Crazy Rich Asians

Kevin Kwan‘s novel is a powerful testament to the need for a steeply progressive income tax and a 100% estate tax with no loopholes. The crazy rich Asians he writes about squander their money on 350-foot yachts, private jets, $10 million apartments, $200,000 dresses, and a $40 million wedding. Apologists for unfettered capitalism might shrug this off, but I can’t. I’ve seen too much of the real world these characters spend so much to keep at bay beyond the fifteen-foot walls around their homes.

If the phrase economic inequality seems like an abstract concept, reading Crazy Rich Asians will help you understand what politicians, pundits, and academics seem to have had such a hard time getting across. Billions of people suffer because the social and economic systems in place around the world permit such obscene misallocation of resources.

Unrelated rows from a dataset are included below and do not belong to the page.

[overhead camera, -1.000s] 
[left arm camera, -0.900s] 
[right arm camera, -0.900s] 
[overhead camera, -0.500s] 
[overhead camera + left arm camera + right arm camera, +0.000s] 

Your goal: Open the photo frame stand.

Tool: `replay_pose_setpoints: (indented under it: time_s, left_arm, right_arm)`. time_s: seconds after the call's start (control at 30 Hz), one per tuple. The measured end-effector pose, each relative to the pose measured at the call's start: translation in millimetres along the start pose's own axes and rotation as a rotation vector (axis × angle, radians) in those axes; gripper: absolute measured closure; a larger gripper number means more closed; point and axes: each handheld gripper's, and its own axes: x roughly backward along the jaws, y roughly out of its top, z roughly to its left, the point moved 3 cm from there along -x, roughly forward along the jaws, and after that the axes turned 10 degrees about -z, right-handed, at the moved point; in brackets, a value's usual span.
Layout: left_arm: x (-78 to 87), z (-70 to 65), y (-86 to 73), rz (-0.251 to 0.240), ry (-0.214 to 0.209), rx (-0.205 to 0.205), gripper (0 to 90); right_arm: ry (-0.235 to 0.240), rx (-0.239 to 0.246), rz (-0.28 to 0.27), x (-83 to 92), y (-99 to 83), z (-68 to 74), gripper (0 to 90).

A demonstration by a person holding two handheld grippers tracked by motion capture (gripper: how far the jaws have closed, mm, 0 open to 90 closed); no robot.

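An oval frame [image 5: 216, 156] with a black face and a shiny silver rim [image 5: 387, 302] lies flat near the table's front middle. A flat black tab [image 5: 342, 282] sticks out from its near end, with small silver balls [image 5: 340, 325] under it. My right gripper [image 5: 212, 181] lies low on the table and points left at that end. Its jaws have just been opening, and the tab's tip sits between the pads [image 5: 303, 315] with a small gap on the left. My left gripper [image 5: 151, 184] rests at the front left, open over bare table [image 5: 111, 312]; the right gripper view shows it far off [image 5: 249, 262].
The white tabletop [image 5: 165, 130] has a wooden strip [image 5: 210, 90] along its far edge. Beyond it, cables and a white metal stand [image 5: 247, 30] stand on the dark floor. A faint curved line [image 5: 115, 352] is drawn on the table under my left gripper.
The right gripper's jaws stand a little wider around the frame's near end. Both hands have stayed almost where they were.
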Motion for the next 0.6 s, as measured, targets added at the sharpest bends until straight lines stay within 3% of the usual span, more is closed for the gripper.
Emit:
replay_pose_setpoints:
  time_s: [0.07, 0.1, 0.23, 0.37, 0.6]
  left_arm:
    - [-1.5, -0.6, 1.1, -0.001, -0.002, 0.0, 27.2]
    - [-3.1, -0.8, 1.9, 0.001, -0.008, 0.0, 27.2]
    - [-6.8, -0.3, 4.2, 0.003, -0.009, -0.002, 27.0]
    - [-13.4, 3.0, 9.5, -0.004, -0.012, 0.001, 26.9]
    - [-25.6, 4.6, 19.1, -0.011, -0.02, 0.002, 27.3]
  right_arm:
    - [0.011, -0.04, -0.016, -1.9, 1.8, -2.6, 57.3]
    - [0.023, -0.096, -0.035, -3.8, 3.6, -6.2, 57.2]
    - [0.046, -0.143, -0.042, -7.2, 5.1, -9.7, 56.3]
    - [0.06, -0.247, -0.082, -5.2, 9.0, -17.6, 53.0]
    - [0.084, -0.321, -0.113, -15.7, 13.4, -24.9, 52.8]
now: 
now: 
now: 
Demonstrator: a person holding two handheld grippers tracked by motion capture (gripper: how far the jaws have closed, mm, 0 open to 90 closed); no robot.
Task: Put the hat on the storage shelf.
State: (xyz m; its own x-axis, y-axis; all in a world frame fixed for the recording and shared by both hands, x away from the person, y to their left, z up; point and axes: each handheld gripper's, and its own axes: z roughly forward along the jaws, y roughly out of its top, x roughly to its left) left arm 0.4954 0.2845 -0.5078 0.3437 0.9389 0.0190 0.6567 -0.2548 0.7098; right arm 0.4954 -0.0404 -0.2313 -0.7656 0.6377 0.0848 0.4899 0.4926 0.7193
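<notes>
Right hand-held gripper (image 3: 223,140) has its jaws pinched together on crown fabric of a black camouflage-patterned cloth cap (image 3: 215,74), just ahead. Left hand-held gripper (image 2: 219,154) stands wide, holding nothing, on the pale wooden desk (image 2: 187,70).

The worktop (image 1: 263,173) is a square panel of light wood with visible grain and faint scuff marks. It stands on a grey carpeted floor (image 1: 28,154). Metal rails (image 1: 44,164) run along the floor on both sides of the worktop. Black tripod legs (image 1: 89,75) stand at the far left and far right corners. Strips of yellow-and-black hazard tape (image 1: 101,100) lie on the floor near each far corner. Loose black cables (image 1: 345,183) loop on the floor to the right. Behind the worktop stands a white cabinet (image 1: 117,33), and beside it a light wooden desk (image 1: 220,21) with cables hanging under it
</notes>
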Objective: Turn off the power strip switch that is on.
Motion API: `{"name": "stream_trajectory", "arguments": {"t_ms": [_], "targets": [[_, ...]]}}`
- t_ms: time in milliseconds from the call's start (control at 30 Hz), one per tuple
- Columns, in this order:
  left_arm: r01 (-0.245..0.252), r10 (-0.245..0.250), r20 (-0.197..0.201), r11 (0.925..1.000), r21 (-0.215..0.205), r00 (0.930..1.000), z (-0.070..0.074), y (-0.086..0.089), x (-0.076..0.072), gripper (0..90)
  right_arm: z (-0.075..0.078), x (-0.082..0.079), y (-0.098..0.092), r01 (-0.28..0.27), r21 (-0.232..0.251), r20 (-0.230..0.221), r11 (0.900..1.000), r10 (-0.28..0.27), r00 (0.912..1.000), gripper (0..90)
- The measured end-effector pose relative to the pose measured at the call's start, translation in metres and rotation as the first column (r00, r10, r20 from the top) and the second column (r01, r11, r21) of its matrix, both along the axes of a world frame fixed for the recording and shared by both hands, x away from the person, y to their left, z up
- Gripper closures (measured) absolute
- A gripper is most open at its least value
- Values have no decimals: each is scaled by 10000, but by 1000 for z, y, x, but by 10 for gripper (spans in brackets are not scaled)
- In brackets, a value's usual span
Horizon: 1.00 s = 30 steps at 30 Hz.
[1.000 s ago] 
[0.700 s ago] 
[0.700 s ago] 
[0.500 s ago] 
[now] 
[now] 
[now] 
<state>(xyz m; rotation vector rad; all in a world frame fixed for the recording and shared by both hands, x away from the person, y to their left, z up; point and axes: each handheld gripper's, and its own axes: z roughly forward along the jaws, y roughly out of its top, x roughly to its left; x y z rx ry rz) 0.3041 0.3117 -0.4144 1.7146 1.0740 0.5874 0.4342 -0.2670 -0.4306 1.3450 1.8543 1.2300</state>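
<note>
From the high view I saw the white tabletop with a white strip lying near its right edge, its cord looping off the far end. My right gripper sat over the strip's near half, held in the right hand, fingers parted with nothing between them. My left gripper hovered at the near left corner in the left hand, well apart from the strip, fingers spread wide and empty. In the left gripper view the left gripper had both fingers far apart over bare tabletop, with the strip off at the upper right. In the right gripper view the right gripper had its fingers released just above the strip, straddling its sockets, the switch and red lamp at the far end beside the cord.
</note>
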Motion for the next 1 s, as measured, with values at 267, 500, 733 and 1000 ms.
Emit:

Yes, I’m well aware that simply distributing the accumulated wealth of the world’s billionaires wouldn’t in itself make a huge difference for the 7.5 billion other people on the planet. But truly leveling the playing field that now gives them such enormous advantages from birth would indeed make a difference, eliminating the barriers to advancement for the tens of millions of truly talented people who are trapped in poverty. How? Through genuinely progressive taxation and pouring resources into public education and other services for those who aren’t crazy rich.


Crazy Rich Asians (Crazy Rich Asians Trilogy #1) by Kevin Kwan (2013) 546 pages ★★★★☆


Crazy Rich Asians is set in Singapore, but it might as well have been staged in Dubai, New York, Mumbai, London, Moscow, Shanghai, or any one of a number of smaller cities where billionaires congregate. The crazy rich Asians of this novel could just as easily be Arabs, Americans, or Russians. In this new Gilded Age, the superrich are building a hermetically sealed global society all their own. They speak English or Mandarin, and often several other languages as well. They cross borders at whim, gliding through customs on diplomatic passports or by virtue of bribes. Kevin Kwan simply shows us how the center of gravity of this emerging superstate is steadily shifting away from the West and toward the increasingly powerful nations of Asia.

Most readers of Crazy Rich Asians seem to have focused on how funny it is. Admittedly, I laughed from time to time. Kwan’s dialogue is crisp and often clever. But I found it exceedingly difficult to laugh when reading page after page about how a single family might misspend tens of millions of dollars in a single year.

Crazy Rich Asians is the first novel in a trilogy. Well written as it is, I doubt I have the heart to read the other two books.